• What needs to be done
Restate the data that follows exactly as it stands, beginning with the first line and ending with the line that contains "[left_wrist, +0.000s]".

• Data to examine
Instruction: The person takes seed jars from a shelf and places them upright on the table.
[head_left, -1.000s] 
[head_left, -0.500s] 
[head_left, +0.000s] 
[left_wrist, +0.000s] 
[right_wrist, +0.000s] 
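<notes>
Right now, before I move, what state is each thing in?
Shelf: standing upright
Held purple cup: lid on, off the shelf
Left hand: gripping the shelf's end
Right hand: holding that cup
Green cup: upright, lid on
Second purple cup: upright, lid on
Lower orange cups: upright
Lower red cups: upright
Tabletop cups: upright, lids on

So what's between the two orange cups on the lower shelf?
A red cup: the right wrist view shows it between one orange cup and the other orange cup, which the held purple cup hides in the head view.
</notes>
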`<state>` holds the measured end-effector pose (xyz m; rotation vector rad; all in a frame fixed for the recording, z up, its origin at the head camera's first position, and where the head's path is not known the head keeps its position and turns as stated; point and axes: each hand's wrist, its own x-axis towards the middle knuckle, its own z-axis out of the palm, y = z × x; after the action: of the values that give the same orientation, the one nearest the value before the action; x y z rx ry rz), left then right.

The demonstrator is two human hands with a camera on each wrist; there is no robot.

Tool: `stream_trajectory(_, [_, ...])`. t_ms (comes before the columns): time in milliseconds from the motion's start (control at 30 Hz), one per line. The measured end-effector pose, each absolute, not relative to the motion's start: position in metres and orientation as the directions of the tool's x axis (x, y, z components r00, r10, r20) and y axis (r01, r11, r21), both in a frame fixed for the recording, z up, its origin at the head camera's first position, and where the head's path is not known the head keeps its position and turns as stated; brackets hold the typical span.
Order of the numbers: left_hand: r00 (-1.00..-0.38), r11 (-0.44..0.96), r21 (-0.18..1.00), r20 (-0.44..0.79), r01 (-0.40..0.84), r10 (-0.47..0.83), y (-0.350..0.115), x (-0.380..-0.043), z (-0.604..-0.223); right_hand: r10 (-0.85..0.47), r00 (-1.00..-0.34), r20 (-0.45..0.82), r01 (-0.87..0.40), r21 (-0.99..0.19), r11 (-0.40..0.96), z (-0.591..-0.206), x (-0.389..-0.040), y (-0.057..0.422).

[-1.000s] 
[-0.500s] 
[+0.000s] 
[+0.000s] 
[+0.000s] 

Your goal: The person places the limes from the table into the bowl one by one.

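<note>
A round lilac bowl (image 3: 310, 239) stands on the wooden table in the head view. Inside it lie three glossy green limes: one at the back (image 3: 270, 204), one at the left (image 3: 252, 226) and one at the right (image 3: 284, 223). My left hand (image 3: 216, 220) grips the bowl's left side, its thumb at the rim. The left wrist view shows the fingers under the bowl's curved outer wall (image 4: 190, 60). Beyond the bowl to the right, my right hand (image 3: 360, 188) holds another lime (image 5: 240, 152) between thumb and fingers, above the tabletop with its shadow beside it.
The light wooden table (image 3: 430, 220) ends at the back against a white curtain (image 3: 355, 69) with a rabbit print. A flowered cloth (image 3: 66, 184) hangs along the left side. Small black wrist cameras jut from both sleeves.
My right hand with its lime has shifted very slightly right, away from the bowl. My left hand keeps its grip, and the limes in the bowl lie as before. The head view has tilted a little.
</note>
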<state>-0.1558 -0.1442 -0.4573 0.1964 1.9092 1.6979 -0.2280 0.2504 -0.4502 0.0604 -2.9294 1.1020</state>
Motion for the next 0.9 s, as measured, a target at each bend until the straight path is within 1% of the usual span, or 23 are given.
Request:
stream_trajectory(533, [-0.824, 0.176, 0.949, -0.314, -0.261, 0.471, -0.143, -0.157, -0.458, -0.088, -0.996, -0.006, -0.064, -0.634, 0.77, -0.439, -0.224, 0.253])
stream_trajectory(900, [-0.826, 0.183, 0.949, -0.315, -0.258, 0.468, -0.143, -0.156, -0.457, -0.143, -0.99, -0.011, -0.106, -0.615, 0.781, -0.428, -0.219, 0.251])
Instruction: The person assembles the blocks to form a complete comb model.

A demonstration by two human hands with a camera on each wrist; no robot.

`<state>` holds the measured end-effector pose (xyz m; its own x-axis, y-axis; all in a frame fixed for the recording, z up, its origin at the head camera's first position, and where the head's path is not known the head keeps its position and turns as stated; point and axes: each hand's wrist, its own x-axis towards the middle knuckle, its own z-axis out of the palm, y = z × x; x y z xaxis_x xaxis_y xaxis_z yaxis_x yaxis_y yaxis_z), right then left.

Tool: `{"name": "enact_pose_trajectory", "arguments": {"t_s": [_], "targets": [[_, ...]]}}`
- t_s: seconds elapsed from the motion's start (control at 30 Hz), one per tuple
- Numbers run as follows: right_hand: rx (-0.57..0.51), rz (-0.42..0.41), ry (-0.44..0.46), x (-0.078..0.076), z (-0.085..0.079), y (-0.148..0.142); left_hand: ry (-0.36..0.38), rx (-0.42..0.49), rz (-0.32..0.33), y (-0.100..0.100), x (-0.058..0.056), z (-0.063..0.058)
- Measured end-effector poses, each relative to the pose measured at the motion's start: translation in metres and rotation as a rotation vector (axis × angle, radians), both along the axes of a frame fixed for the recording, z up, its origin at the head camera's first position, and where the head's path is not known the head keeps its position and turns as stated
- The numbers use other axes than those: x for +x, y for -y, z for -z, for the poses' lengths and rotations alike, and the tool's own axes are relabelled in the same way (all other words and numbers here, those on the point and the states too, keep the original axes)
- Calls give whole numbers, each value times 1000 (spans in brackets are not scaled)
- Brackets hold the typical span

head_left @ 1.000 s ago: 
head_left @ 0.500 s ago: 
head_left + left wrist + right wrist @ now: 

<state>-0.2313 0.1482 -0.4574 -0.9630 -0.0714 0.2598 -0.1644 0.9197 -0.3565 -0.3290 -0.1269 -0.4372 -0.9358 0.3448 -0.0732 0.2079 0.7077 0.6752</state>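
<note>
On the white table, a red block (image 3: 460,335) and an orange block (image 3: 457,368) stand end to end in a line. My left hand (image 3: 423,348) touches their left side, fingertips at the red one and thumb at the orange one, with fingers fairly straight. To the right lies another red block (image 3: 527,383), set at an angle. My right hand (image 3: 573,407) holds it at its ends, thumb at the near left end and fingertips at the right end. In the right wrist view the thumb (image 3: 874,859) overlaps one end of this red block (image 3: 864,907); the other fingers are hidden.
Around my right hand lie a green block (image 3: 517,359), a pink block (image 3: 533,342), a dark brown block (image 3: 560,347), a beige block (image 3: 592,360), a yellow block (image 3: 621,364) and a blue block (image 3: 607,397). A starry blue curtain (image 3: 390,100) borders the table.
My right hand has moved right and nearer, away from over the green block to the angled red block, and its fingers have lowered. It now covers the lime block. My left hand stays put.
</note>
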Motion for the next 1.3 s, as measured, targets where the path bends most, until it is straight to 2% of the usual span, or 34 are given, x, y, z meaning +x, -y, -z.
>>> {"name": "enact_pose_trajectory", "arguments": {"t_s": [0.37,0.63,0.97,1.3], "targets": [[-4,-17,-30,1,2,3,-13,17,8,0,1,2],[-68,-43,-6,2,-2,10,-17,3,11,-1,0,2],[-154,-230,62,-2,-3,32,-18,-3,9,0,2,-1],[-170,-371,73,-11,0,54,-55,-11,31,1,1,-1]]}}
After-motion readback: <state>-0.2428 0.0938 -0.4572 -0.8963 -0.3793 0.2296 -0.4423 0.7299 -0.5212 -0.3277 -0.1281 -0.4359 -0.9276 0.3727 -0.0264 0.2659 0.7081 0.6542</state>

• Your solution
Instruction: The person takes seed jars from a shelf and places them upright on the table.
[head_left, -1.000s] 
[head_left, -0.500s] 
[head_left, +0.000s] 
[left_wrist, +0.000s] 

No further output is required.